**Your assignment**
Show all lines containing "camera" from the data below.

********************

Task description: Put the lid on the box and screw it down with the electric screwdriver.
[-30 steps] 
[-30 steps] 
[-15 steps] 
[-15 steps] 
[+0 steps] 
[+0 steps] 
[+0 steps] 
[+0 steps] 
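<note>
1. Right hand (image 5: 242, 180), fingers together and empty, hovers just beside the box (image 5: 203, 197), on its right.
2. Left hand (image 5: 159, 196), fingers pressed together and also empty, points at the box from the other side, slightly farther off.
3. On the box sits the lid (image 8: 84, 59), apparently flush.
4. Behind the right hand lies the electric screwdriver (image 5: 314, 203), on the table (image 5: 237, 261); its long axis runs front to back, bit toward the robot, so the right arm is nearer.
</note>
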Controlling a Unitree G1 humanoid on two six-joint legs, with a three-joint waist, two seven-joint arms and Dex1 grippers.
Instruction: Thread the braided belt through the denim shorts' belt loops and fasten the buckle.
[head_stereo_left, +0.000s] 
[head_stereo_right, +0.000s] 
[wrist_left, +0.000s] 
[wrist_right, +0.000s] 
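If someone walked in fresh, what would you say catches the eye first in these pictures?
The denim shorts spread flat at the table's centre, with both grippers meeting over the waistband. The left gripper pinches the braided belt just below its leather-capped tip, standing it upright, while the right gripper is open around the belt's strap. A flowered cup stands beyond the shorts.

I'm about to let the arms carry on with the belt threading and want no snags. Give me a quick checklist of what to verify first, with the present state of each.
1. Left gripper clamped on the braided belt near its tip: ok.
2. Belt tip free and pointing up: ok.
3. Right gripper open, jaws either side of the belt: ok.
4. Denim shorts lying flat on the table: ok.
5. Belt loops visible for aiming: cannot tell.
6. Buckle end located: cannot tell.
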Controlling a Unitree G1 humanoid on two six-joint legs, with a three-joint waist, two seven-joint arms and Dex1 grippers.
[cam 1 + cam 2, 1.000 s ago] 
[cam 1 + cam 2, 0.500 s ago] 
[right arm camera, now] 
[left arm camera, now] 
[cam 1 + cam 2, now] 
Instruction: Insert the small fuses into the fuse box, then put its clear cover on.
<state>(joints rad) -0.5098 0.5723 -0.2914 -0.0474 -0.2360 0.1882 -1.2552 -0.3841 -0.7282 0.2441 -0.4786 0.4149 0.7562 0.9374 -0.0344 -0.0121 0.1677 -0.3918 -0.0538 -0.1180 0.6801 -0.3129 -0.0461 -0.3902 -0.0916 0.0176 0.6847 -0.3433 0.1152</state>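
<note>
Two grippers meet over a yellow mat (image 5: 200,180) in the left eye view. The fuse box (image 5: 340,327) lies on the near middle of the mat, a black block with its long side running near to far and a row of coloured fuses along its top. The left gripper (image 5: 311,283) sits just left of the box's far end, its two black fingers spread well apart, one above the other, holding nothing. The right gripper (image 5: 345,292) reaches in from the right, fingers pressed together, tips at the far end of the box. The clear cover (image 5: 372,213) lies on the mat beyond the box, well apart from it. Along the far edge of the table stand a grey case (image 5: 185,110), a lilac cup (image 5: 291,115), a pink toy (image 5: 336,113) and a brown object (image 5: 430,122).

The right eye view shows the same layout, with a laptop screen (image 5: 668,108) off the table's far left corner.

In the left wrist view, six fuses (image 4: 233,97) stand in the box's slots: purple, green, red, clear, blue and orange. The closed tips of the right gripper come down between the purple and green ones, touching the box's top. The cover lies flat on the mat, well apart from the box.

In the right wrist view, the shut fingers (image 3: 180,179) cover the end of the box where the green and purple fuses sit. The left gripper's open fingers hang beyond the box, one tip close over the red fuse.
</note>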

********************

**Response area**
[right arm camera, now] 
[left arm camera, now] 

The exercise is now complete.